* [Instructions for the task]
Report every line from the material that contains the word "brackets".

* [Data below]

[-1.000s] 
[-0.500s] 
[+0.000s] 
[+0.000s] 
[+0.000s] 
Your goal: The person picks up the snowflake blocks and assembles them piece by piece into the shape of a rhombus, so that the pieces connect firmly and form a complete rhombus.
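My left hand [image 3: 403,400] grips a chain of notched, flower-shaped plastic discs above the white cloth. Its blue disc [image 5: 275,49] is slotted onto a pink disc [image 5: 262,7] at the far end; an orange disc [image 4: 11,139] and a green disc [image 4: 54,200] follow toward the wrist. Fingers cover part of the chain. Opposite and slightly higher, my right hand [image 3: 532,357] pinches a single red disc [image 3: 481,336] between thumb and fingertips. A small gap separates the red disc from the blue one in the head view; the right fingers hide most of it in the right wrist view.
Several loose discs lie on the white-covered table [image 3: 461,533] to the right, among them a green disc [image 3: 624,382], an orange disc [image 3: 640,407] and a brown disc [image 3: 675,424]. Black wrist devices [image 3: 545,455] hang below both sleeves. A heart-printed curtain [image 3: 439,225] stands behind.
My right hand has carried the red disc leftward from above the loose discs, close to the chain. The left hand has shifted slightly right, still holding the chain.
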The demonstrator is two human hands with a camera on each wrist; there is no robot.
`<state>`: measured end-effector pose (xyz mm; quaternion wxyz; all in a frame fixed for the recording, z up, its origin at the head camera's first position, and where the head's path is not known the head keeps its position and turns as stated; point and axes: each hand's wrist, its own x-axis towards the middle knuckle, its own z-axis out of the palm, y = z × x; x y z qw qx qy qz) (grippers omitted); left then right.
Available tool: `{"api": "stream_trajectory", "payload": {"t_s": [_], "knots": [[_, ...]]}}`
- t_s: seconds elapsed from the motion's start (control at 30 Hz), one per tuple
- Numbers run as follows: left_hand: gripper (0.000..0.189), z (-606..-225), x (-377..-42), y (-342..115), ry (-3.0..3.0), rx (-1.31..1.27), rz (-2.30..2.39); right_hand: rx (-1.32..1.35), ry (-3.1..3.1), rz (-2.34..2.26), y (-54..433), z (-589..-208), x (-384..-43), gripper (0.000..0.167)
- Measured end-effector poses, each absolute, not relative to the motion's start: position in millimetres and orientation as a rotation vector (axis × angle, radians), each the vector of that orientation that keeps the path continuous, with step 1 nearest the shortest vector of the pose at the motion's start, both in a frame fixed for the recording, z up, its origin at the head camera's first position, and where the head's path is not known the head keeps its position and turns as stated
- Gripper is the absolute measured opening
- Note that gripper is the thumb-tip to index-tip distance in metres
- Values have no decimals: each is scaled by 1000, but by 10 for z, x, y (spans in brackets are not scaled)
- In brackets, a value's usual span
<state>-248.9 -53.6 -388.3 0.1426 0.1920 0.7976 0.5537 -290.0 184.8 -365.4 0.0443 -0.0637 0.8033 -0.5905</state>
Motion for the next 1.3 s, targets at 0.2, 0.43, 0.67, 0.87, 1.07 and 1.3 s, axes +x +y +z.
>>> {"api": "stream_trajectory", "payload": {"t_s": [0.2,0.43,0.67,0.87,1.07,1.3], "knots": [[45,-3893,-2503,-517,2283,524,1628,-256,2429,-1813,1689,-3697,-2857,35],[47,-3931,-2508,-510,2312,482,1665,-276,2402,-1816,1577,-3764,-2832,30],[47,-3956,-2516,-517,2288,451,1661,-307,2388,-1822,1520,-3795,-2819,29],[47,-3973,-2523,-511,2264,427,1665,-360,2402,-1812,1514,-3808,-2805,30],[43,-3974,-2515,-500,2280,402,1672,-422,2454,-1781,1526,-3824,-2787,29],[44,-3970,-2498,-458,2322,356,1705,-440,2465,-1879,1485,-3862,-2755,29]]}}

* [Output below]
- Values have no decimals: each is scaled by 1000, but by 10 for z, x, y (spans in brackets are not scaled)
- In brackets, a value's usual span

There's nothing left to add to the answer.